А ведь полжизни бы отдал…
Ну да. Алдошин проспится завтра и скажет: у нас всегда находилось время поддержать друг друга доброй шуткой!
В автобусе Наташка оказалась на одном сиденье с Журанковым. Все ж таки разговорила она конфузливого физика: он уже не слушал молча, не улыбался ей в ответ неярко и почти пугливо, а что-то негромко, задушевно рассказывал, а она только кивала, глядя на него неотрывно, как на икону, — умеют они, женщины-то, когда хотят… Даром что глаза раскосые — как по плошке сейчас. Когда на тебя такие глаза неотрывно и благоговейно смотрят, это… Блин!! А когда не на тебя?!
Было около двух часов ночи, когда Корховой вошел в свой номер.
Под черепом чуть дымились, дотлевая, выпитые граммы. Корховой прошелся взад-вперед, подошел к окну. Ночь. Среднеазиатская степная ночь. Ночь на космодроме. Первая ночь там, где мечтал побывать с детства. И, может, последняя. А в мыслях одна мужичья хрень. Вот ведь ерунда какая.
Космос.
Луна, Луна… Цветы, цветы…
Корховой вышел в коридор; шагая быстро и решительно, точно опытный врач, которого ждет не дождется болящий, дошел до Наташкиного номера. Постоял, прислушиваясь. Стыдно было невероятно, и гвоздило шкурное, трусливое: а ну как кто из соседей выйдет — а я тут торчу с протянутым к замочной скважине ухом… Он постучал — сначала легонько, потом посильней. Он уже понимал, что никого там нет за дверью, что Наташка к себе не вернулась, но стучал и стучал.

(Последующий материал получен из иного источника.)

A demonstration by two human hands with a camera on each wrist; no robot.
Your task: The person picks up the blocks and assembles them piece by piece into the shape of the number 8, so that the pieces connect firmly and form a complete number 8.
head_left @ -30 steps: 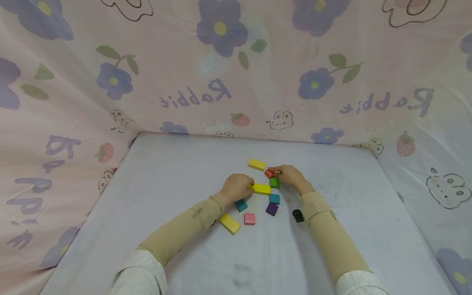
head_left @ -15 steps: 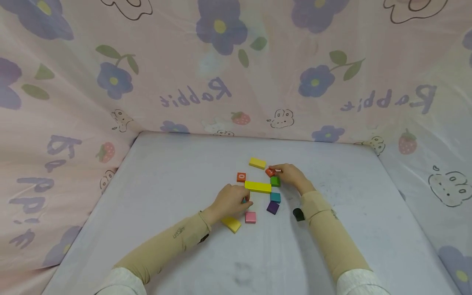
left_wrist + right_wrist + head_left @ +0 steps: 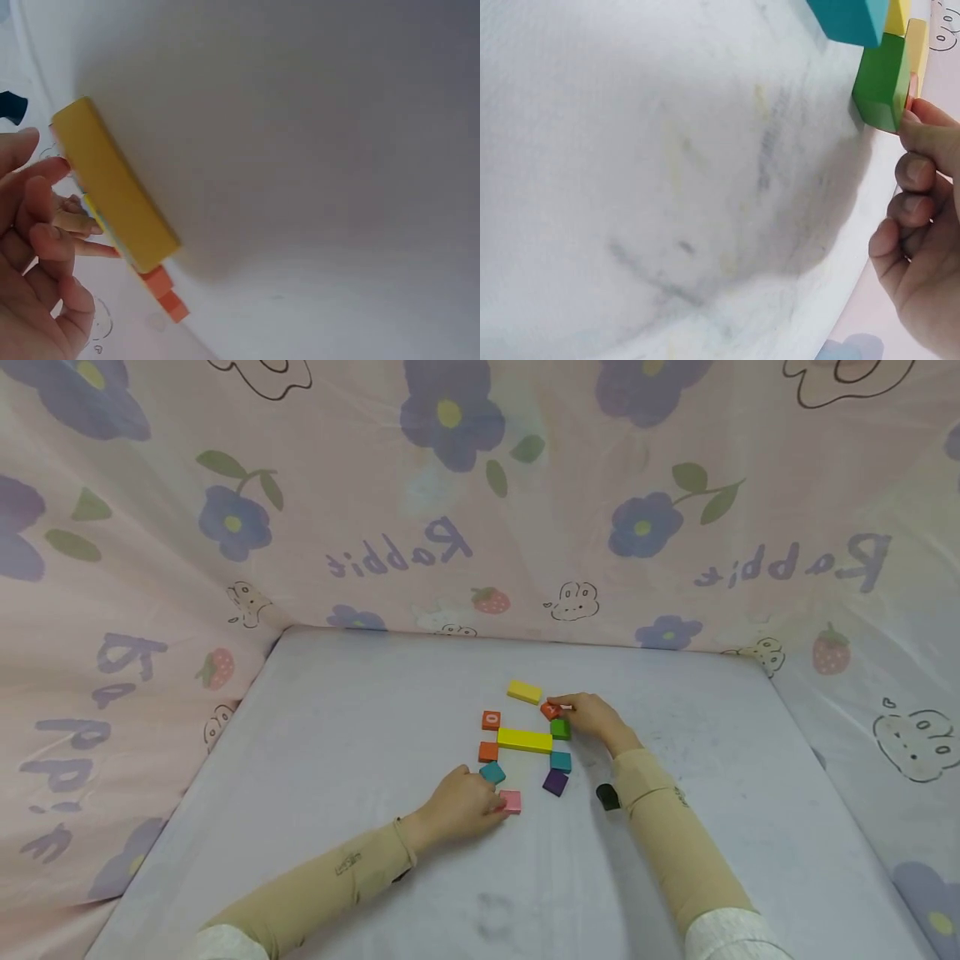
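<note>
My left hand (image 3: 459, 806) reaches in from the left, with its fingertips at the left edge of a pink block (image 3: 512, 802), which they seem to pinch. A yellow block (image 3: 116, 184) stands in front of those fingers in the left wrist view; the hand hides it from the head camera. A teal block (image 3: 492, 773) lies just beyond the knuckles. My right hand (image 3: 596, 718) pinches a small orange-red block (image 3: 551, 710) with a white mark. Beside it is a green block (image 3: 560, 729), which partly covers the orange-red one in the right wrist view.
A long yellow block (image 3: 524, 741) lies mid-table between a numbered orange block (image 3: 491, 720), a plain orange block (image 3: 488, 752) and a second teal block (image 3: 561, 762). A purple block (image 3: 556, 782), a black rounded piece (image 3: 608, 797) and a far yellow block (image 3: 524, 692) lie around.
My left hand has moved from the orange and teal blocks down toward the pink block, uncovering the two orange blocks and the teal one. The right hand stays at the orange-red block.
</note>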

Потом ему в голову пришла новая мысль. Легко шагая и что-то бодренько насвистывая, он спустился вниз, подошел к клюющему носом портье.
— Добрый вечер, — вполголоса сказал он на пробу.
Портье коротко, крупно сотрясся и уставился на него — в первый миг бессмысленно, ничего не понимая, но уже через мгновение вспомнив, кто он, где и зачем.